── DATASET ENTRIES ──
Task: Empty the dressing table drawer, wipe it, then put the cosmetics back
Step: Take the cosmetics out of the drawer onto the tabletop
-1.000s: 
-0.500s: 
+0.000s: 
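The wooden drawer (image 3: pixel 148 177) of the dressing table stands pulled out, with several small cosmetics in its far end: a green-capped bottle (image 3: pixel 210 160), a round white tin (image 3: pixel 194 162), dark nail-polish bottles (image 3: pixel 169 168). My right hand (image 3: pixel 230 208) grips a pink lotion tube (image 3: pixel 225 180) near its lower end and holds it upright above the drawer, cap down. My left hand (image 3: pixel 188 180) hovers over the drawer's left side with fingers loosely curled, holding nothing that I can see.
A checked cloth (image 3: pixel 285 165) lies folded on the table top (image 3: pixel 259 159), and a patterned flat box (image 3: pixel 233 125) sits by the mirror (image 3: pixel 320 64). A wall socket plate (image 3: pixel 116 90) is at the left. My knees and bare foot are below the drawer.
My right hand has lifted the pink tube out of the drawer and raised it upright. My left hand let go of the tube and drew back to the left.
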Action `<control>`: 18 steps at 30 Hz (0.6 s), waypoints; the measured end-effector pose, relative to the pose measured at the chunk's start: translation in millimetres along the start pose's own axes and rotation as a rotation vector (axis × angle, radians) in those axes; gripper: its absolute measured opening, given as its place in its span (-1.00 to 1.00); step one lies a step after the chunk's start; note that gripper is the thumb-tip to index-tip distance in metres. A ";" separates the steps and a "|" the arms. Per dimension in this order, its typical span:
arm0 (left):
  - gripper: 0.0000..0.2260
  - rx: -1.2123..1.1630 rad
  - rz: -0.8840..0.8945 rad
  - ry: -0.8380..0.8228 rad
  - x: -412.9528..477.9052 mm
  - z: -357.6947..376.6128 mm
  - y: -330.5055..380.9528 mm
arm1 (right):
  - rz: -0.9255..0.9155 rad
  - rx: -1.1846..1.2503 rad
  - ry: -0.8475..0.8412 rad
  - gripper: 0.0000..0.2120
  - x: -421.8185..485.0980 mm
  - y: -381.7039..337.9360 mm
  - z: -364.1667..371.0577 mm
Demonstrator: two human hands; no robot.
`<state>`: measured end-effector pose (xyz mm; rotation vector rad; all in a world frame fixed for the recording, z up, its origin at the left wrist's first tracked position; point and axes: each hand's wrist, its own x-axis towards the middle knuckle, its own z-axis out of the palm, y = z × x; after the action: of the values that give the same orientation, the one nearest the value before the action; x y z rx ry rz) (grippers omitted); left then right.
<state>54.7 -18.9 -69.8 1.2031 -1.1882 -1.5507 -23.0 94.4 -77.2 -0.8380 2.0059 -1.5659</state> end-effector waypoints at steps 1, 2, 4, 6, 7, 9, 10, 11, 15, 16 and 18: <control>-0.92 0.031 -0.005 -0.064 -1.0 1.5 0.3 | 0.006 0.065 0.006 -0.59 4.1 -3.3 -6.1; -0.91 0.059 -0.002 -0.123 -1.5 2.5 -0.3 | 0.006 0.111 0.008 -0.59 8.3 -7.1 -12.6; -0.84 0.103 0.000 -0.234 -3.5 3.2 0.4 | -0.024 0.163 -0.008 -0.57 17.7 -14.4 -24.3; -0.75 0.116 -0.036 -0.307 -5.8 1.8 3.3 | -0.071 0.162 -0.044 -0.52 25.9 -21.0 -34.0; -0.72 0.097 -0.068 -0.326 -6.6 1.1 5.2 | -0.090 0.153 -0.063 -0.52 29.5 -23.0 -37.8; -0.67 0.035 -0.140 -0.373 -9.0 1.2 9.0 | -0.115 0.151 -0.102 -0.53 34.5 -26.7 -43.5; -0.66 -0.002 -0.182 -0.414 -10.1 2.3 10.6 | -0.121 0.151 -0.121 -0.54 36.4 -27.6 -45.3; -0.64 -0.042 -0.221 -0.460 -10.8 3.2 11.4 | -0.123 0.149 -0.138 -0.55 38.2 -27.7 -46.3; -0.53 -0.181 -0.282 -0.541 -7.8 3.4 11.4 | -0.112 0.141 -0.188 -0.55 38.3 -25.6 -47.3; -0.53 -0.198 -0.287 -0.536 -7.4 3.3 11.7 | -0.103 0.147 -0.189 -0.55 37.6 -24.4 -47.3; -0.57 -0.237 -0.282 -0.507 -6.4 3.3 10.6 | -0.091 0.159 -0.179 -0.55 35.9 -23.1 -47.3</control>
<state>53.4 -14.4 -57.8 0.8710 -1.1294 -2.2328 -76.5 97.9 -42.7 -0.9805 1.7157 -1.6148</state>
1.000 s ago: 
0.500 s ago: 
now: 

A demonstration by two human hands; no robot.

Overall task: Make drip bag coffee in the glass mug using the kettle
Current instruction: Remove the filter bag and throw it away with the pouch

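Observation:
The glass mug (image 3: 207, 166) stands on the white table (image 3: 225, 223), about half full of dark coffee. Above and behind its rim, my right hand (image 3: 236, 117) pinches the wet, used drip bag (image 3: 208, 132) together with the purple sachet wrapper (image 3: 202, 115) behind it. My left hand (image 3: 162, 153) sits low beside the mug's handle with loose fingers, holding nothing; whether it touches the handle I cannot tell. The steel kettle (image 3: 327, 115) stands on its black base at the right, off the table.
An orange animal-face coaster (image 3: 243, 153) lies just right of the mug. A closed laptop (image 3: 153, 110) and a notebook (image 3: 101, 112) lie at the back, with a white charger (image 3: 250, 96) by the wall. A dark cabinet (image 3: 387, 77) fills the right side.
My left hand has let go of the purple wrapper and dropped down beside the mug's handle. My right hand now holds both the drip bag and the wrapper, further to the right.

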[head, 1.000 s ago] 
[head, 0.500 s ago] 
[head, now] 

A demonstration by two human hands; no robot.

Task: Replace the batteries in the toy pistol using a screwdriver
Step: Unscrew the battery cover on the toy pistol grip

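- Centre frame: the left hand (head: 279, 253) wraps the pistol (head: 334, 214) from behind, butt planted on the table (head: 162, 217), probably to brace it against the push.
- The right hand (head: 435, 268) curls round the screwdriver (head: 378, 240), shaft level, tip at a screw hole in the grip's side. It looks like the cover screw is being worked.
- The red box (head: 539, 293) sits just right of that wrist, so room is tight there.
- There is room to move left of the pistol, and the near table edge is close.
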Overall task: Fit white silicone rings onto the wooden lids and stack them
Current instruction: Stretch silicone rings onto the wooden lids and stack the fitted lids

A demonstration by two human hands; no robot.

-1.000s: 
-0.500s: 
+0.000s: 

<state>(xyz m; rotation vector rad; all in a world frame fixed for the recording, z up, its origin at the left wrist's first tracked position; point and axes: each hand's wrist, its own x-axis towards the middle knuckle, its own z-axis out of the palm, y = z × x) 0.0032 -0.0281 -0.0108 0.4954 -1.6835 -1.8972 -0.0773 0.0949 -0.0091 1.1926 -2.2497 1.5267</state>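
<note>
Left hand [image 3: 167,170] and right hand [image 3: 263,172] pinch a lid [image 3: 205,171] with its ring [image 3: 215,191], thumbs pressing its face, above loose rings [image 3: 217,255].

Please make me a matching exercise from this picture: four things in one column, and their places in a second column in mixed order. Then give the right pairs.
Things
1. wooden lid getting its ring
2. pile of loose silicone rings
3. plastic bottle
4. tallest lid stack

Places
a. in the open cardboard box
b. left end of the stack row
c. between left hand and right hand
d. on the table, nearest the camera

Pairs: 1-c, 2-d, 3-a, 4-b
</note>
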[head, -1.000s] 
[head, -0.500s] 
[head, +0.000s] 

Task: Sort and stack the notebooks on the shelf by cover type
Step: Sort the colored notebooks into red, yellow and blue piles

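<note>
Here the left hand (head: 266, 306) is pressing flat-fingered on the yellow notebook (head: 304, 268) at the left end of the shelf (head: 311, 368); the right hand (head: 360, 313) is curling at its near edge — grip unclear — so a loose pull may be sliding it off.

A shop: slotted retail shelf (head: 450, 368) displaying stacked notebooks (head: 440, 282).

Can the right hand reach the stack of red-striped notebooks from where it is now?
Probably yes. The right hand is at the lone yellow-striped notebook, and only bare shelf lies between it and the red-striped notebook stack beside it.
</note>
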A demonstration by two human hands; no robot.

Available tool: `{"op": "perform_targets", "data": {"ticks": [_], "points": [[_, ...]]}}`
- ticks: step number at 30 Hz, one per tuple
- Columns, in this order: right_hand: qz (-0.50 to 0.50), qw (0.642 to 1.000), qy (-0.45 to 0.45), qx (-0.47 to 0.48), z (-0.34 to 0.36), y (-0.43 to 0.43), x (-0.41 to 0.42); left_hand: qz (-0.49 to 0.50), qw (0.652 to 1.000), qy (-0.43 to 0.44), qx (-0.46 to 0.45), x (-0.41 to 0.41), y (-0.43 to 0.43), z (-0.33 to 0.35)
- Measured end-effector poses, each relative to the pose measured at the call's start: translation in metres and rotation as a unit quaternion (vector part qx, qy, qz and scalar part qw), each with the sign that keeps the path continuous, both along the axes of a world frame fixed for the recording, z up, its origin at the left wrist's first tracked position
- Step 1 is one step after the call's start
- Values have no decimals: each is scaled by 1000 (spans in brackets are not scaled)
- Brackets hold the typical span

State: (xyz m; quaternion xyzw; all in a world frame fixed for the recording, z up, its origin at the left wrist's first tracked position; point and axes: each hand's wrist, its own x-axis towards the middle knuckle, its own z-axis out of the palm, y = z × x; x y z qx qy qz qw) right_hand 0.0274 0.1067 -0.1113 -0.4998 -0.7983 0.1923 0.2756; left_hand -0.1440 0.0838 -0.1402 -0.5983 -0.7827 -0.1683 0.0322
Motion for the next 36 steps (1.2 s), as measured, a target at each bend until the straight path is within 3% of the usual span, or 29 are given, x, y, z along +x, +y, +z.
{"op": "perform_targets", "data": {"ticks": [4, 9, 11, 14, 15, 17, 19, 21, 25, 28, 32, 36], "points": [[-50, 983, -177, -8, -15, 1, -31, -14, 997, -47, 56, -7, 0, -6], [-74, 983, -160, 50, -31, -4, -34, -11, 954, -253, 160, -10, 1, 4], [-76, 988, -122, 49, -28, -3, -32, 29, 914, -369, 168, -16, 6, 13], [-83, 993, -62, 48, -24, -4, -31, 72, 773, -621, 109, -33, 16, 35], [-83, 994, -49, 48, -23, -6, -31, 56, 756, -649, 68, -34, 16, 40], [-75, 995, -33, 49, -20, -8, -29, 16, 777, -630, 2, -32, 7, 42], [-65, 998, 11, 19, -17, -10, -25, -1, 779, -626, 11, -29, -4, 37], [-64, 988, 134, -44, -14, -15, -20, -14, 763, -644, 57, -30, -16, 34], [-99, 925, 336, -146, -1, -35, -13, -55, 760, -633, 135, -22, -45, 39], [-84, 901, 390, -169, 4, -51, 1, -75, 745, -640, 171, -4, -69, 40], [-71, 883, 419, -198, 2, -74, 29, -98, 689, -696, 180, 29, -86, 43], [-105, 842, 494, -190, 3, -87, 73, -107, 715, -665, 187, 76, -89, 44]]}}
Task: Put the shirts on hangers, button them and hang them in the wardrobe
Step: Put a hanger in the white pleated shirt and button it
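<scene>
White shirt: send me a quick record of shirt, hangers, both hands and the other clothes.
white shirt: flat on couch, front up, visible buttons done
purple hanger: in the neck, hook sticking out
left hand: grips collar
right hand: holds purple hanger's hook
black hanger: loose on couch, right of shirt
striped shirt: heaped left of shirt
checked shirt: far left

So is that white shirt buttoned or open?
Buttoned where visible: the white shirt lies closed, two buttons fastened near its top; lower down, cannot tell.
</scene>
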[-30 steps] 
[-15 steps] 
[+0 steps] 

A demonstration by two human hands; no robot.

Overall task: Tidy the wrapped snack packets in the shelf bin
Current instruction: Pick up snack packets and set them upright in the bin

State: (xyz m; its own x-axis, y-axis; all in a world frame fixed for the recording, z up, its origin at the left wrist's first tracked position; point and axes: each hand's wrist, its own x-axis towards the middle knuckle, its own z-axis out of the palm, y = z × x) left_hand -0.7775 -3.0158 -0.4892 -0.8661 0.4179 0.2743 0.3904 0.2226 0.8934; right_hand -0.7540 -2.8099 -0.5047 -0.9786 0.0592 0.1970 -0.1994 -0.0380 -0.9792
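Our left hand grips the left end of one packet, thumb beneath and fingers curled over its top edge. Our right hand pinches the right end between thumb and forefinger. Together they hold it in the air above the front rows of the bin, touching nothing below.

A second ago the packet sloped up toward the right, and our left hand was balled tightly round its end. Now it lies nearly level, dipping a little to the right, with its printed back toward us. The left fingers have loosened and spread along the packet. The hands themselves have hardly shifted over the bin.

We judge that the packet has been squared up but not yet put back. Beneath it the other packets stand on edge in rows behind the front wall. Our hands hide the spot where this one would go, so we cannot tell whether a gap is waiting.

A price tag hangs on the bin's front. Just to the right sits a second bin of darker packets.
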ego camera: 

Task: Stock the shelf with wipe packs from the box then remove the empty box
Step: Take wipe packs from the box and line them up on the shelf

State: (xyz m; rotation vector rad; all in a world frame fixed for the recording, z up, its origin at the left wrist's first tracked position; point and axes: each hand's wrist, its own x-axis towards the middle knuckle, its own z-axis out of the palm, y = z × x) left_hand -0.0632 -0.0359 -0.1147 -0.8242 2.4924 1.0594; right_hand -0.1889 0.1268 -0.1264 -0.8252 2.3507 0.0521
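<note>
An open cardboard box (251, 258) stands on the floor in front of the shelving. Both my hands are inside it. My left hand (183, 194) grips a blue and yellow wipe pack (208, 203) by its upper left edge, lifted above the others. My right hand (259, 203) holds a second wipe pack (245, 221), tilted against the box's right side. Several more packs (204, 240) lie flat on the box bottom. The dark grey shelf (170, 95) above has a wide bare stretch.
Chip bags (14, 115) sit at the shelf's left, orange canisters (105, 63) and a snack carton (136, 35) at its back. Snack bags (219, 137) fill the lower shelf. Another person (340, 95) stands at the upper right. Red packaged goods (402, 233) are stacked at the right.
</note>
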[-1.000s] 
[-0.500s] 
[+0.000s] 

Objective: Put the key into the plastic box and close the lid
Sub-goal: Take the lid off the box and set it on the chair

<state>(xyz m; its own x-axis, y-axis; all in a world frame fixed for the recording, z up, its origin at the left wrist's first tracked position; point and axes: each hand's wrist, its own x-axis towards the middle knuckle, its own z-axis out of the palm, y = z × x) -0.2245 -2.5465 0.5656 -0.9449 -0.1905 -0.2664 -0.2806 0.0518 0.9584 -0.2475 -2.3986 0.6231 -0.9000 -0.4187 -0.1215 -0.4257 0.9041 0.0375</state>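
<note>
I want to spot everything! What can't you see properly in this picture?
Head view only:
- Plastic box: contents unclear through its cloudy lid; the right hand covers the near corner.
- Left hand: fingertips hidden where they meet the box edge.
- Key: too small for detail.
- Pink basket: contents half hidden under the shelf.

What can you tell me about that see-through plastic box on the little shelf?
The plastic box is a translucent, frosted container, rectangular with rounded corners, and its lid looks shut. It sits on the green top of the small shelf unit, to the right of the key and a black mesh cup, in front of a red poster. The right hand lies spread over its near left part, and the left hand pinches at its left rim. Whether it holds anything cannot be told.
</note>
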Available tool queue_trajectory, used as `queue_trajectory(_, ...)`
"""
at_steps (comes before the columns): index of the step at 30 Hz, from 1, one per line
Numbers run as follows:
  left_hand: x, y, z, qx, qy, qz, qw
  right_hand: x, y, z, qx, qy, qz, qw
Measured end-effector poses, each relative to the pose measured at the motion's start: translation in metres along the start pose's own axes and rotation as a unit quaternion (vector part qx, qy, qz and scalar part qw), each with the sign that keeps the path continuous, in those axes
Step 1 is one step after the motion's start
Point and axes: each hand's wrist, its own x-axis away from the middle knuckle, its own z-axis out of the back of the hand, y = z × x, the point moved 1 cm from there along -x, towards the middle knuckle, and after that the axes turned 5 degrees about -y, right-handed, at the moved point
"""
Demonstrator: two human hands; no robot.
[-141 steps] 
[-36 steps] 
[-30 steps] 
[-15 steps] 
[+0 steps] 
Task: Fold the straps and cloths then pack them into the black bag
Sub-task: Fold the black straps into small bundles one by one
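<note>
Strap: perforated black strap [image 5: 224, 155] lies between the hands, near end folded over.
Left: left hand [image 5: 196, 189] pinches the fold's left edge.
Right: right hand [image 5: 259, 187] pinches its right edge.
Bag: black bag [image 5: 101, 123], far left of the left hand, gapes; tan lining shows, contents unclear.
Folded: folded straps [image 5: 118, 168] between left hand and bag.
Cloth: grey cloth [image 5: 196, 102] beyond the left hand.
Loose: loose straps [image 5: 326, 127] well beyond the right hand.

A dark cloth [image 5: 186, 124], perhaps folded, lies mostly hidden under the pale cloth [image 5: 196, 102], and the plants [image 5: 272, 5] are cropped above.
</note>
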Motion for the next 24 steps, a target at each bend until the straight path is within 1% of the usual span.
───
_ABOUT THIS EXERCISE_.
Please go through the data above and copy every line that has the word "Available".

_SOLVED PROBLEM_.
Available tool: `{"op": "perform_targets", "data": {"ticks": [_], "points": [[_, ...]]}}`
Available tool queue_trajectory, used as `queue_trajectory(_, ...)`

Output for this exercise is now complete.